By Matthew BondDecember 12, 2020

Toward a Saner Psychedelia

American Trip by Ido Hartogsohn

A ONE-DIMENSIONAL HISTORY of midcentury America maintains that psychedelic drugs, specifically LSD, arrived on a scene where cultural actors — youthful, restless, alienated — were brimming with revolutionary possibility. These drugs promptly turned those kids on and inspired them to drop out of straight society and create a counterculture.

Ido Hartogsohn’s new book, American Trip: Set, Setting, and the Psychedelic Experience in the Twentieth Century, offers a relatively simple but profoundly significant revision to this basic narrative.
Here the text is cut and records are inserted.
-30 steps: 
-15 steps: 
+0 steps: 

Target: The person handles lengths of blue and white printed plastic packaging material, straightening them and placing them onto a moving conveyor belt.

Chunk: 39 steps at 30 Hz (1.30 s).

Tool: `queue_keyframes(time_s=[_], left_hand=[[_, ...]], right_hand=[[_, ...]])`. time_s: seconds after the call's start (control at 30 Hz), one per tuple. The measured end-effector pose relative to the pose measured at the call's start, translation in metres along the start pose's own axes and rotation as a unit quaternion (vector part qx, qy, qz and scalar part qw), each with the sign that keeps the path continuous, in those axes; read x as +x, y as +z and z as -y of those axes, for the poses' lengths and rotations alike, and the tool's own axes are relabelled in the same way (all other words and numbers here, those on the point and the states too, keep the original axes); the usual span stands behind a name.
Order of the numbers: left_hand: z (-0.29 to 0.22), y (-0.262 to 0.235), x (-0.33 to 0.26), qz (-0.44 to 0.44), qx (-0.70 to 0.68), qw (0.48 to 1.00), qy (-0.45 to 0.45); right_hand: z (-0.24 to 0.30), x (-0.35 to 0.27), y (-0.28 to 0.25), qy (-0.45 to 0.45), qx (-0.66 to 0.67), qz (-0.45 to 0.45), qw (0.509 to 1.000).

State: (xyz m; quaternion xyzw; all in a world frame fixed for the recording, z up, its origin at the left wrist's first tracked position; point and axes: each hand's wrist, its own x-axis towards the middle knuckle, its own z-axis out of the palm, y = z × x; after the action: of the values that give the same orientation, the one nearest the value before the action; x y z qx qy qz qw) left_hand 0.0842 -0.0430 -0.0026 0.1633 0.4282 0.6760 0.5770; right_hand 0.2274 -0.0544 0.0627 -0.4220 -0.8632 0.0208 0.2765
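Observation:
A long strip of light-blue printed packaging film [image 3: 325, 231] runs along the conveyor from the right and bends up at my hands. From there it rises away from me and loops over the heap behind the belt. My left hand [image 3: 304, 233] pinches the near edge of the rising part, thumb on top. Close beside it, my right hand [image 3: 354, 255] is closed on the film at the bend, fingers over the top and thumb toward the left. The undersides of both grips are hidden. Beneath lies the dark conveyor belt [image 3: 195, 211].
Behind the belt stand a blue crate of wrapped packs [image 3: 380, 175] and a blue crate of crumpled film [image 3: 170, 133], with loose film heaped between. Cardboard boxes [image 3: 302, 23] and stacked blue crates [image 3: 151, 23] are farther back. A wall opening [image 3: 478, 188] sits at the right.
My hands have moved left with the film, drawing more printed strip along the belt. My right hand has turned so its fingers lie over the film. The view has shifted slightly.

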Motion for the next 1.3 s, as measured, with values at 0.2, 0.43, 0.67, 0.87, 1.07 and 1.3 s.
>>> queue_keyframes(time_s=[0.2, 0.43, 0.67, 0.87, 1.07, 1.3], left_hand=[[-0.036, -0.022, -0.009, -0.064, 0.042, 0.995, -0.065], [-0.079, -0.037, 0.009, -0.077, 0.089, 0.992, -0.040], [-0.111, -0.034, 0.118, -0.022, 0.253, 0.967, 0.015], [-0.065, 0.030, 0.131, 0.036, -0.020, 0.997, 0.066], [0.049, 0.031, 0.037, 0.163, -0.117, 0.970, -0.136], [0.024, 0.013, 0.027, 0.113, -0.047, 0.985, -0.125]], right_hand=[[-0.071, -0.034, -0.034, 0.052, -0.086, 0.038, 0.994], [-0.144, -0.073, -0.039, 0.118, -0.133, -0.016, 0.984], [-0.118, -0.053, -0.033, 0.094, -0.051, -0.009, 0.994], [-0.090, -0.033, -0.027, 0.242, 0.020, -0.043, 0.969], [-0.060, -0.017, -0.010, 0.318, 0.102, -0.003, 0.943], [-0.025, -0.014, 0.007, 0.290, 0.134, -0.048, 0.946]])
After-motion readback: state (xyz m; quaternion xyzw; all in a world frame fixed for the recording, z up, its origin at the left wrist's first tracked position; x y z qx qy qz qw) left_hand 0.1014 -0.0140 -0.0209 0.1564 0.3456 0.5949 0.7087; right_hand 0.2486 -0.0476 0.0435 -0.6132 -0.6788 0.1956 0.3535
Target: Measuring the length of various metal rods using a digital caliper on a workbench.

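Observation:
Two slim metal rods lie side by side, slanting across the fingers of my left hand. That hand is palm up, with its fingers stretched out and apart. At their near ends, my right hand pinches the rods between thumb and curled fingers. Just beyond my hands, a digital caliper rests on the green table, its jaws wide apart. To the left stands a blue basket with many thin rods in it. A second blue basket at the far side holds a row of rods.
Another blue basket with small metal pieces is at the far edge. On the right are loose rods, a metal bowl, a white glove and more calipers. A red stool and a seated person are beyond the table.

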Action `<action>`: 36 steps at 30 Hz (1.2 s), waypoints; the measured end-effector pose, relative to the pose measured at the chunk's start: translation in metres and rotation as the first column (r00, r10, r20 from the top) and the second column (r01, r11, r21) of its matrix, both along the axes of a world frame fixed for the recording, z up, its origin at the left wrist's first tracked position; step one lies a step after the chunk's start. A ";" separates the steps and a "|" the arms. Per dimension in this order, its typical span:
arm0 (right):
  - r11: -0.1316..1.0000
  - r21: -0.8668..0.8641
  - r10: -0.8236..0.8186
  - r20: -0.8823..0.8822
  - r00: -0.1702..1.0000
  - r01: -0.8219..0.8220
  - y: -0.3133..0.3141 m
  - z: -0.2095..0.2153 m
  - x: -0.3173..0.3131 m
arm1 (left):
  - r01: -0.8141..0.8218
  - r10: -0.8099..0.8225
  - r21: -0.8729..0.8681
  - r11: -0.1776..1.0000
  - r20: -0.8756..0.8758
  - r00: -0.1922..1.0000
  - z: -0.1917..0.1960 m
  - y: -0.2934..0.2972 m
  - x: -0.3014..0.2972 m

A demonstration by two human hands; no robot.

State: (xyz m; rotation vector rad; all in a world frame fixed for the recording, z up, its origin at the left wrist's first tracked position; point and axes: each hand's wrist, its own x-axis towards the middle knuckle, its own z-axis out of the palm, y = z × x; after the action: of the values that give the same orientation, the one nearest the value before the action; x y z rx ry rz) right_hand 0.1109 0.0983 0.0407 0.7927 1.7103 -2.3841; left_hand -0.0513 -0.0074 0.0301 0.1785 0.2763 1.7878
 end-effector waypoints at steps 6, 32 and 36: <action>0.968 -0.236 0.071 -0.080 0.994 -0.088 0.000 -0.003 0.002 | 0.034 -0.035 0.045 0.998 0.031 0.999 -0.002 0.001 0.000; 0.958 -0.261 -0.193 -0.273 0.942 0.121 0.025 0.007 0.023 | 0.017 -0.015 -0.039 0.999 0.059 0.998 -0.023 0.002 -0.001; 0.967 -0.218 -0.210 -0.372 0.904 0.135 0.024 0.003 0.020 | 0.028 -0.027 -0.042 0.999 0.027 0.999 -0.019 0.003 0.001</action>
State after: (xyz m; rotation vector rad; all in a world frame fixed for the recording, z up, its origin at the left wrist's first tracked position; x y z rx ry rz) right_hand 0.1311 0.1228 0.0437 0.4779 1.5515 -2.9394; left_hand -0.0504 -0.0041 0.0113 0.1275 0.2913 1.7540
It does not deny the enduring waves caused by the seismic shifts (and shiftlessness) of a horde of blissed-out, tripped-out hippies, yippies, heads, and freaks shaking the cage of the American Dream, but it flips the causal script: LSD did not come barreling out of nowhere in a DayGlo bus, crashing into a Sunday picnic of contented capitalists and Christians, of straightlaced girls and crewcut boys; rather, it emerged from within that culture itself. Two decades of postwar socioeconomic growth, with its consequent growing pains, set the scene; as Hartogsohn puts it, “the character of psychedelic experiences […] [were] intimately shaped by the character of the era during which they entered Western medicine and culture.” Ultimately, LSD was a plastic and socially constructed chemical technology that led to a cultural “coproduction,” a kind of feedback loop wherein American society shaped LSD use and the incipient psychedelic culture, which in turn helped shape society, leading to current attitudes toward and uses of LSD. Put another way, American Trip describes LSD as a chameleon that not only changes its colors based on shifts in society’s ideological kaleidoscope but itself induces further cultural change.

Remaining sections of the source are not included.